Seated Lincoln

In contrast to the earlier, Standing Lincoln, this second monument by Augustus Saint-Gaudens shows Lincoln seated in the chair of state, looking even more remote, dwelling on the concerns of his office and elevated on a much higher and less approachable plinth. Both artworks, however, were framed by a large semi-circular stone bench that formed the limits of a broad platform
Photo ©: Jyoti Srivastava


Seated Lincoln


1908, installed 1926


Augustus Saint-Gaudens (1848-1907) and Stanford White


Grant Park


Many regard the “Standing” Lincoln in Lincoln Park as one of the great masterpieces of public art, created as a collaboration between celebrated sculptor Augustus Saint-Gaudens and his architect Stanford White. But in the sculptor’s own opinion, his best was the version of Lincoln seated in a chair which was completed twenty years later. Saint-Gaudens was driven to improve on his earlier work, and took many years to complete the new work.

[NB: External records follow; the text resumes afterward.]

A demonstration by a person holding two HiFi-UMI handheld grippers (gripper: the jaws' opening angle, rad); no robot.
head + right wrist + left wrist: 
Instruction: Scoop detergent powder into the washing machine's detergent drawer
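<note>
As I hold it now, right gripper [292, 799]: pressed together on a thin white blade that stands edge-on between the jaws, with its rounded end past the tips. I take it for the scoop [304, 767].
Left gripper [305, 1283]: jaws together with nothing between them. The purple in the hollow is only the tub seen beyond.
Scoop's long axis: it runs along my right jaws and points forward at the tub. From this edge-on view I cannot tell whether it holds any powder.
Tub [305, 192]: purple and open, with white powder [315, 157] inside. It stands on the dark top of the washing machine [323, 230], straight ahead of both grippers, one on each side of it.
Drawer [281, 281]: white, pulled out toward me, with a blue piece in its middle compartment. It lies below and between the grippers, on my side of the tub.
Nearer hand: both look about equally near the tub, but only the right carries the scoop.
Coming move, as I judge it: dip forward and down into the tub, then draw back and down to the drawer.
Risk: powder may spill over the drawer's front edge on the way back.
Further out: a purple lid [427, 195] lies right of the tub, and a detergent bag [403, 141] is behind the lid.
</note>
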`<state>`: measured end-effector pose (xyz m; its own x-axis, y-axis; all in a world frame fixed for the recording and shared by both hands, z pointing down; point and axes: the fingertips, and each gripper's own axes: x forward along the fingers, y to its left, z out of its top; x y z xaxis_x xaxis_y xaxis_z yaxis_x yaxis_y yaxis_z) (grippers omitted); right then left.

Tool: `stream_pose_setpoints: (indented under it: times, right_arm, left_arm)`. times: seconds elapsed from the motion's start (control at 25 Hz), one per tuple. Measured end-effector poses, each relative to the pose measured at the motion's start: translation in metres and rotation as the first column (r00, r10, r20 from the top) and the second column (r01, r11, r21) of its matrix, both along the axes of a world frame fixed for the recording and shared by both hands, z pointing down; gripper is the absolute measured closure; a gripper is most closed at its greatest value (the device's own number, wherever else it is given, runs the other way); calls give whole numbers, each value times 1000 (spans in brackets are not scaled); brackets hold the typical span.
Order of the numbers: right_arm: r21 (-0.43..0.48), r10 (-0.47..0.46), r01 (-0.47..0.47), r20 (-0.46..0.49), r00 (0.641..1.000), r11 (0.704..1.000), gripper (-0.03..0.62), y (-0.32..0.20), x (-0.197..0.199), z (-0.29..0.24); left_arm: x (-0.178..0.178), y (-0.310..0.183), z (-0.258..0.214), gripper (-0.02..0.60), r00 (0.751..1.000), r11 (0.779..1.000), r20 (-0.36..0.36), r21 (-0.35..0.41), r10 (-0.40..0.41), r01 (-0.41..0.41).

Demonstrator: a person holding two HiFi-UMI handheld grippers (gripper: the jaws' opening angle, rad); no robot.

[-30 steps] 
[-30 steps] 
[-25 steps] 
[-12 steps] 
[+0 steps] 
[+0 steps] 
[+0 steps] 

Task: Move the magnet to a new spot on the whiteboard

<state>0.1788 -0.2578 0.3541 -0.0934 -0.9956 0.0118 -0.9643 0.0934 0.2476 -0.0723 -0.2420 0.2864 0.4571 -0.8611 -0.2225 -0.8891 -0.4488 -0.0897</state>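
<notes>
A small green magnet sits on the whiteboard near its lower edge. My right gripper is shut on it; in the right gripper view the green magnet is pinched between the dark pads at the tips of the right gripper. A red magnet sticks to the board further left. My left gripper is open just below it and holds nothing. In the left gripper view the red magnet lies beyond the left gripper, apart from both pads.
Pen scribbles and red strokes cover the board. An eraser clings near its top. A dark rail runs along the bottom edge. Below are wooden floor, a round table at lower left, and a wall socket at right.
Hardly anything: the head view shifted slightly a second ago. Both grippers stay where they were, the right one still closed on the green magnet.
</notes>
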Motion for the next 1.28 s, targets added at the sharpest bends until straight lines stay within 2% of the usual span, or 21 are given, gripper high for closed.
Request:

Ironically Saint-Gaudens and White had both died by the time of the final installation at Grant Park in 1926. In “Head of State”, Saint-Gaudens sought to portray Lincoln at the end of his life – in a state of isolation and refection at the end of the Civil War – and unknowingly approaching the end of his life. Stanford White’s base for the sculpture is of grey granite, and the background is a sweeping classical exedra in white marble. Similar to the earlier Lincoln Park sculpture, the exedra was a communal seating area for visitors to share the spirit of reflection on Lincoln and the complex circumstances and ironies of his life.